Spotted a roaming comparison chart here: http://www.roamingsims.com/country/China.php


----------



## editor (Jan 23, 2012)

temper_tantrum said:


> How easy is it to buy a Chinese SIM once you get to China? Can you buy a SIM for an iPhone, or should I just take my old Motorola?


Your iPhone is probably network locked to a carrier, so you'll have to unlock it first.
http://forums.whirlpool.net.au/archive/1168689


----------



## temper_tantrum (Jan 23, 2012)

Cheers ed but argh, unlocking = confusing.
Would I be able to buy a sim card for my old Motorola instead? I just want to be able to exchange texts with people occasionally while I'm out there.


----------



## maomao (Jan 23, 2012)

SIMs are sold unconnected to phones in China so as long as the phone is unlocked it should be easy enough. It always used to be the case that you could get a SIM very cheap or even free if it was a number with lot of fours in it, or ending in a 4. '4' sounds a bit like 'to die' in Chinese so they're not keen on that.


----------



## elfman (Jan 23, 2012)

When I  I first came here I had no problem just using my existing phone and sticking a SIM in it. It was already unlocked though. You can just go to a phone shop and they have these machines that let you buy them. I had someone helping me buy it at the time but iirc (I'm not entirely sure though) there was an English option on the machine to make it easier to buy what you wanted.


----------



## editor (Jan 23, 2012)

maomao said:


> SIMs are sold unconnected to phones in China so as long as the phone is unlocked it should be easy enough. It always used to be the case that you could get a SIM very cheap or even free if it was a number with lot of fours in it, or ending in a 4. '4' sounds a bit like 'to die' in Chinese so they're not keen on that.
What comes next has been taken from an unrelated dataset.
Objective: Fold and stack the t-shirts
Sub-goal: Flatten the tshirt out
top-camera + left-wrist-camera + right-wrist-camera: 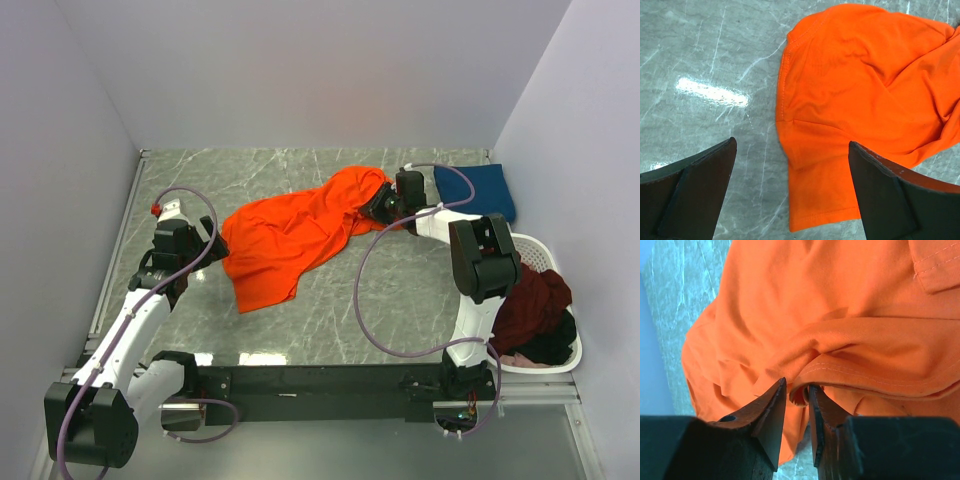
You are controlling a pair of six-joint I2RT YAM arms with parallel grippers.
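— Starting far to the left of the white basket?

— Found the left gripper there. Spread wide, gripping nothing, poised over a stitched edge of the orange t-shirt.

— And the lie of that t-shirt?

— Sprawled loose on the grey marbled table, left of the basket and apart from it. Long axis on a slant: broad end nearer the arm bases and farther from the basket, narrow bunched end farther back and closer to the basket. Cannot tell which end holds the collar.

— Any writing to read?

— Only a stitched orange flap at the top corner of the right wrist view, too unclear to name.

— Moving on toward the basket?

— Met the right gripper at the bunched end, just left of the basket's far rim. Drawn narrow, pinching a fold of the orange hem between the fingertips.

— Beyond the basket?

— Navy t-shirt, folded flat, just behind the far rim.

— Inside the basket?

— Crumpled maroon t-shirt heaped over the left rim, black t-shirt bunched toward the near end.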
That four thing is the same in Japan:



> Hold on…where’s the LX4?
> 
> The sharp eyed amongst you may be wondering what happened to the LX4, which surely should follow the LX3 as the next release.
> 
> ...


----------



## Idaho (Jan 23, 2012)

If you are going with a UK mobile - just make sure you turn off data roaming. I just got a bill for £120 for 15MB of data I used in Japan.


----------



## Idaho (Jan 23, 2012)

The Japanese don't really like 9 either, as it sounds like strangle/throttle.


----------



## Fingers (Jan 23, 2012)

I had no problems buying a SIM in China, just rock up to to one of the many phone shops. I got a basic PAYG Nokia for £20 with sim included..


----------



## ymu (Jan 23, 2012)

If she uses a UK contract SIM and anyone calls her from Blighty, she'll get stung for the international component of the call. (If she has a Chinese SIM, they'll get stung for it.) If she wants to use her own SIM and gets a lot of calls from people who won't know not to call, she might want to keep the phone switched off most of the time. She should change her voicemail message to tell them not to leave voice messages too - that costs a fortune also.


----------



## editor (Feb 13, 2012)

Interesting piece about the precautions a US business guy takes before visiting China:


> He leaves his cellphone and laptop at home and instead brings “loaner” devices, which he erases before he leaves the United States and wipes clean the minute he returns.
> 
> In China, he disables Bluetooth and Wi-Fi, never lets his phone out of his sight and, in meetings, not only turns off his phone but also removes the battery, for fear his microphone could be turned on remotely.
> 
> ...


----------



## Pingu (Feb 13, 2012)

sounds like a guy i once knew who insisted on having meetings in rooms with no windows just in case someone bounced a listening device off them. When tbh, and seeing as this was in the former E germany the likelyhood of there being listening devices in the plaster was much higher.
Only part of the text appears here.